▶ _What is being asked_: Show all lines containing "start" from the data below.

▶ _Provided material_:

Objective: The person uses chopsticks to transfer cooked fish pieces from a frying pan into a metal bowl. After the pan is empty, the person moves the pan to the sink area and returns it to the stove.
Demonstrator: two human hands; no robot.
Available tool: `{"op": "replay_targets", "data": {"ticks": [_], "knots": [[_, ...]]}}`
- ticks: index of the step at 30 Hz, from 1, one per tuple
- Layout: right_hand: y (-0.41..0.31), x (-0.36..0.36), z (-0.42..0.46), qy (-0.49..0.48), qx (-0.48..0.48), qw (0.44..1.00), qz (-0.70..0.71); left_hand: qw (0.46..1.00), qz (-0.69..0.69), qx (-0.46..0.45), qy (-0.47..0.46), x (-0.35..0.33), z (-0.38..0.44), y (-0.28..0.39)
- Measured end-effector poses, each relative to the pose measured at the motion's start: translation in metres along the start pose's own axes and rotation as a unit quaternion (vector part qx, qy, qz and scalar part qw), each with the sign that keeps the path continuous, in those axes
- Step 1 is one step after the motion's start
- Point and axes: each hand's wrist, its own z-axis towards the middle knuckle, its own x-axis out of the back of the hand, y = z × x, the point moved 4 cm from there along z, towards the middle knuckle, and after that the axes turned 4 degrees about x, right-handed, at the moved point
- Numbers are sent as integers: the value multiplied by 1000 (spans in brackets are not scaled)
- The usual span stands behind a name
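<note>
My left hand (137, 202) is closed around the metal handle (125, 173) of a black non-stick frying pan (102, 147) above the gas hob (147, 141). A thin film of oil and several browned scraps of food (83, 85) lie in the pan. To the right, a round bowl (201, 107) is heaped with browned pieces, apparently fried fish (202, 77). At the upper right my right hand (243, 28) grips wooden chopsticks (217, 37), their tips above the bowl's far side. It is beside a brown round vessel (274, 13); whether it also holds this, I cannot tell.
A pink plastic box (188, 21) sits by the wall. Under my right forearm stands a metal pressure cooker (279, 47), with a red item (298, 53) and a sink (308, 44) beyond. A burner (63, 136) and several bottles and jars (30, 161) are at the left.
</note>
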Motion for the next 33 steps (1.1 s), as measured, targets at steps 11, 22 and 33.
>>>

▶ _Answer space_:
- Measured end-effector poses, each relative to the pose measured at the motion's start: translation in metres along the start pose's own axes and rotation as a unit quaternion (vector part qx, qy, qz and scalar part qw), each with the sign that keeps the path continuous, in those axes
- Step 1 is one step after the motion's start

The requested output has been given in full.